Наконец один из писарей узнал меня, шепнул другому, и они тайком от
начальства начали посмеиваться и прыскать, ожидая дальнейшей потехи. Они
понимали, что мне предстоит.
Как раз было время обеденного перерыва, все вскоре встали и ушли, но
начальник разведки по собственной доброй воле остался со мной. Он сел,
сказал мне, где и как перед ним стать, и начал подробно рассказывать, что
меня ждет в дальнейшем, если я так начинаю свою службу. Среди того, что
ждало меня, военный трибунал был не самым страшным.
У начальника разведки от насморка слезились красные глаза. Он часто
вынимал платок, сморкался, посмотрев в платок, качал головой и опять
занимался мною. Он говорил медленно и тягуче около получаса, жертвуя своим
обеденным временем, и хотя перечислял страшные кары, я почему-то понял
сразу, что мне ничего не будет.
Вот так, надолго вперед обо всем предупрежденный, я стал рядовым
гаубичного 387-го артиллерийского полка. А уже после кто-то вычислил и
доказал, что я - самый молодой в полку. Еще не понимая хорошенько, к чему
это применить, я сильно возвысился в своих глазах и даже в глазах
окружающих. Я не подозревал в то время, какие огорчения ждут меня впереди.

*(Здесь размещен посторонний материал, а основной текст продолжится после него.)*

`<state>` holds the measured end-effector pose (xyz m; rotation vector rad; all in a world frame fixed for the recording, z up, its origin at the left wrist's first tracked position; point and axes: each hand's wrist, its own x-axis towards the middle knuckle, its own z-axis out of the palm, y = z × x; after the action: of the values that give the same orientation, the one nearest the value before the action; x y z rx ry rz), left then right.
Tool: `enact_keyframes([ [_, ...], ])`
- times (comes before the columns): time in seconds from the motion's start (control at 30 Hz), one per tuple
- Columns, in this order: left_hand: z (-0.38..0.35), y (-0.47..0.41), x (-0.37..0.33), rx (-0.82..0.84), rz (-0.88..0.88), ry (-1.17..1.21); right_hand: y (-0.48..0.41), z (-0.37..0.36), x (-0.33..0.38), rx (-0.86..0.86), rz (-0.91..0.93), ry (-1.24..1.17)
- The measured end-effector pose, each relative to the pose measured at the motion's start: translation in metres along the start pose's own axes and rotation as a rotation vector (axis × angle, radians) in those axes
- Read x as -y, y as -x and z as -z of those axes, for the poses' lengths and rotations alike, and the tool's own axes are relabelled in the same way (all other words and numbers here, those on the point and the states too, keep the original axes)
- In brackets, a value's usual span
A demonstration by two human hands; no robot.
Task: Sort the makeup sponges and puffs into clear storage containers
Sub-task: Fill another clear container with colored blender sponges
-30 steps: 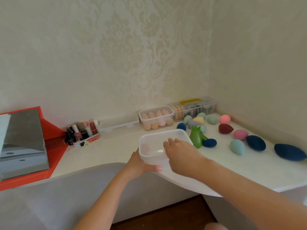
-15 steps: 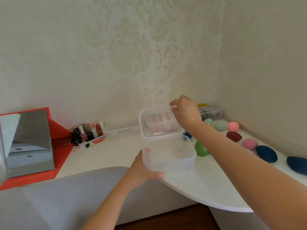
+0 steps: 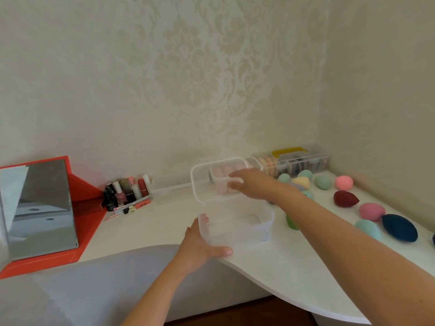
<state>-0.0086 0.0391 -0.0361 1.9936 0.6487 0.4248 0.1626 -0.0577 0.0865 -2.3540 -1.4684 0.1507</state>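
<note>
An empty clear container (image 3: 237,228) sits near the table's front edge. My left hand (image 3: 200,245) grips its near-left corner, thumb along the front wall. My right hand (image 3: 251,184) holds the clear lid (image 3: 200,182), which stands tilted up just behind the container. Loose sponges lie to the right: a maroon one (image 3: 344,198), pink ones (image 3: 343,182) (image 3: 371,211), a navy one (image 3: 399,228), teal ones (image 3: 368,229) (image 3: 323,181), a yellow one (image 3: 301,182) and a green one (image 3: 292,222) partly hidden by my right arm.
A clear box of peach sponges (image 3: 221,176) shows through the lid. A clear case with a yellow handle (image 3: 294,161) stands in the back corner. Nail polish bottles (image 3: 127,190) and a mirror in a red case (image 3: 42,208) are at left. A grey chair back (image 3: 94,285) is in front.
My right hand took the lid off the container, raised it, then lowered it behind the container. My left hand stayed on the container's near-left corner.
</note>
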Motion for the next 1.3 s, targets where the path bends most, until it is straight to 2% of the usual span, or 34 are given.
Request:
enact_keyframes([
  [0.1, -0.002, -0.006, 0.0, -0.06, 0.004, -0.028, 0.012, 0.039, -0.009, -0.338, 0.027, -0.146],
  [0.17, -0.004, -0.008, -0.001, -0.061, -0.002, -0.063, 0.015, 0.061, -0.031, -0.432, -0.066, -0.145],
  [0.23, -0.005, -0.007, -0.008, -0.048, -0.016, -0.098, 0.019, 0.071, -0.064, -0.369, -0.217, -0.069],
  [0.3, -0.004, -0.006, -0.015, -0.034, -0.008, -0.113, 0.025, 0.067, -0.095, -0.208, -0.315, -0.075],
  [0.37, -0.004, -0.005, -0.019, -0.003, -0.017, -0.126, 0.032, 0.053, -0.117, -0.078, -0.344, -0.147],
  [0.47, 0.003, -0.006, -0.016, 0.06, -0.046, -0.05, 0.039, 0.034, -0.132, 0.023, -0.319, -0.096],
  [0.53, 0.011, -0.003, -0.014, 0.102, -0.025, 0.05, 0.039, 0.026, -0.137, 0.036, -0.319, -0.106],
  [0.73, 0.019, -0.009, -0.019, -0.002, 0.13, 0.304, 0.039, 0.019, -0.148, 0.022, -0.35, -0.034],
  [0.87, 0.013, -0.014, -0.023, -0.015, 0.136, 0.383, 0.04, 0.019, -0.154, -0.006, -0.385, 0.007],
  [1.0, 0.008, -0.019, -0.026, -0.043, 0.115, 0.448, 0.043, 0.038, -0.14, -0.183, -0.392, -0.072],
  [1.1, 0.007, -0.023, -0.026, -0.055, 0.133, 0.529, 0.044, 0.058, -0.105, -0.323, -0.26, -0.224],
  [1.17, 0.008, -0.028, -0.027, -0.063, 0.134, 0.56, 0.045, 0.064, -0.074, -0.3, -0.158, -0.312],
  [1.3, 0.002, -0.035, -0.032, -0.153, 0.143, 0.525, 0.045, 0.047, -0.017, -0.103, -0.053, -0.332],
])
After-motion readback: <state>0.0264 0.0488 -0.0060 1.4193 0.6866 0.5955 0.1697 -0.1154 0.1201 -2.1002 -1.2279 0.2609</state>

Потому что первенство мое было особого, коварного свойства. Даже при самом
большом старании, при максимальном усердии с моей стороны, я все равно не
мог не утерять его со временем. И я его утерял.
Мне так никогда и не пришлось видеть человека, который отнял у меня
первенство. Но он дал мне почувствовать, что я имел. Я понял вкус этого
слова: "Первый". И уже не смог его забыть. Я стал на ту тропу, с которой
люди добровольно не сходят. А если срываются, то вновь и вновь, всеми
силами, обрывая ногти в кровь, карабкаются на нее. Грех познания, древнейший
из человеческих грехов, по-прежнему мстит вкусившим.